It has been a lousy, cold, wet and windy winter so far, and though we are one of the richest countries in the world, we still have people sleeping rough in our towns and cities. There are two methods local authorities assess the number of rough sleepers in their area. One is by a count, the other is to estimate, most local authorities estimate, rather than count, so it is obvious that the figures can't be 100% accurate.
What we can be sure of is that there are far to many people having to face the winter on the streets of our country. The 2012 autumn figures for England, gathered by these methods was 2,309, an increase of 6% on the previous year, which was a massive increase 23% on 2010 figures. London, that city where the streets are "paved in gold", has the highest number of rough sleepers in the country, and there, like the rest of the country the figure is climbing. The figure for London Autumn 2012 was 24% of the total rough sleepers in England, 557.
Scotland is no different, according to figures from the report, Operation of The Homeless Persons legislation in Scotland, we have 1,737 people sleeping rough.

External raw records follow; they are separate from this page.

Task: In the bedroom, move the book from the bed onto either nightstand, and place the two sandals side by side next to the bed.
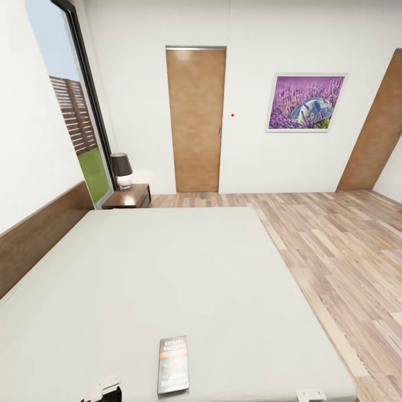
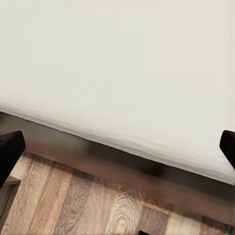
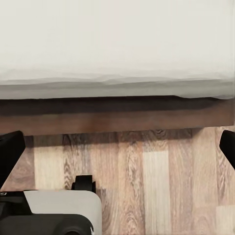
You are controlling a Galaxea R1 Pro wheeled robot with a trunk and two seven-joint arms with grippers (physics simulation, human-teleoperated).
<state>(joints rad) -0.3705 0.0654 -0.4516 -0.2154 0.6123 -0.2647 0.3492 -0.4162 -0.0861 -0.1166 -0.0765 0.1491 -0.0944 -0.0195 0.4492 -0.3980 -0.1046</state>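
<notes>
**Reaching for the book at the near edge of the bed**

Both arms sit low in front of the robot. In the left wrist view the left gripper [image 2: 117, 147] has its dark fingertips at the far sides of the frame, so the fingers are spread wide with nothing between them, and it looks across the floor [image 2: 73, 205] at the mattress edge. The right gripper [image 3: 117, 147] is spread just as wide and empty, facing the dark wooden frame of the bed [image 3: 117, 44].

The book [image 1: 173, 364] lies flat on the mattress near the robot's edge, just beside the left arm's end in the head view, cover up, long side running away from the robot. It is thin, so a good grasp probably means sliding one finger under an overhanging edge or nudging it to the mattress edge first, then pinching across the short width. The left arm looks the closer choice.

Farther off, the nightstand [image 1: 129, 196] stands at the bed's far corner by the headboard, with a lamp [image 1: 121, 170] on it; the free part of its top is hard to judge from here. Keep the book level and set it down beside the lamp. Beyond are the door [image 1: 195, 120] and the lavender picture [image 1: 306, 103].
</notes>
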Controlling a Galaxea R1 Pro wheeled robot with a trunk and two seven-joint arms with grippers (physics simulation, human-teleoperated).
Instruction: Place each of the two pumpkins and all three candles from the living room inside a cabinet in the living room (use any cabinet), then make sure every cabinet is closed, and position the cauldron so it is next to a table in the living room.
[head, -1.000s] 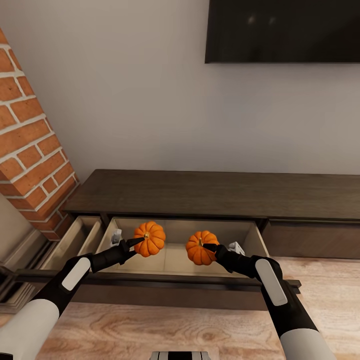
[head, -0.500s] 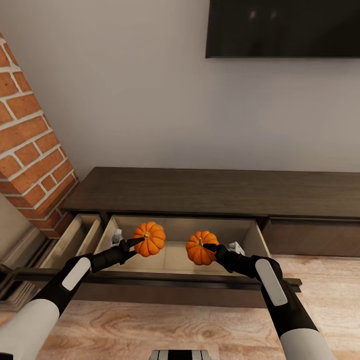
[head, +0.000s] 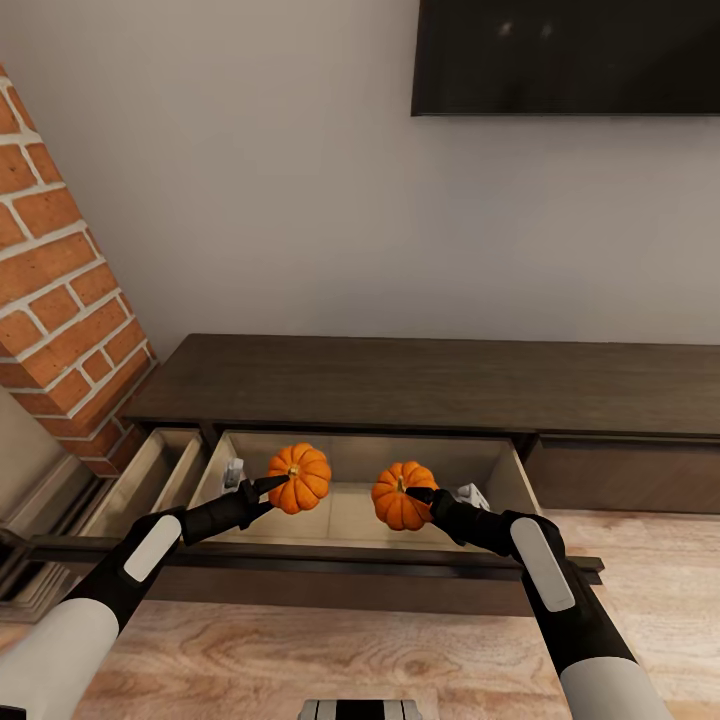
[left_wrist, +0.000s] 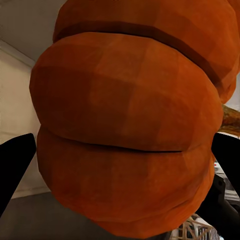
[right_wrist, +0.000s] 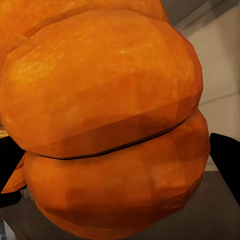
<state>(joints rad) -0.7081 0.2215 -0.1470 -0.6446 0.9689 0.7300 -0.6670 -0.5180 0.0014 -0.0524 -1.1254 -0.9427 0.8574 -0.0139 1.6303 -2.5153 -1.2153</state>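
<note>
A home living room: a dark flat screen (head: 565, 57) hangs on a plain pale wall (head: 300, 200) above a long, low dark-wood cabinet (head: 420, 385), its drawer (head: 350, 500) pulled open; a red-brick column (head: 55, 300) rises beside it, over light wood-grain flooring (head: 330, 650)

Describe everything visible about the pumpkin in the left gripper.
The left pumpkin is small, bright orange, ribbed and slightly flattened, with a short dark stem facing the head camera. The left gripper holds it from its left side, above the pale interior of the open drawer of the dark cabinet. In the left wrist view its faceted ribs sit between the dark fingers. It hangs apart from the other pumpkin.
</note>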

The Glasgow Winter Night Shelter has been running through the winter months since 2010, It was the severe winter of 2010 that prompted some of the leading charities and voluntary organisations to set up the shelter. During that vicious winter it provided accommodation on approximately 2,000 occasion.
Edinburgh is the Scottish city with most rough sleepers, last year's figure was 363, while Dundee had 97.
In a country, that as a norm, suffers dreadful winters, with long dark nights, and weather from bitterly cold to extremely wet and cold, sleeping rough just shouldn't happen, no matter the circumstances that brought the individual to that position. Sufficient facilities should be in place and well publicised to make sure nobody faces the winter trying to find shelter. Just another aspect of a system that has bankers and accounts shaping our society.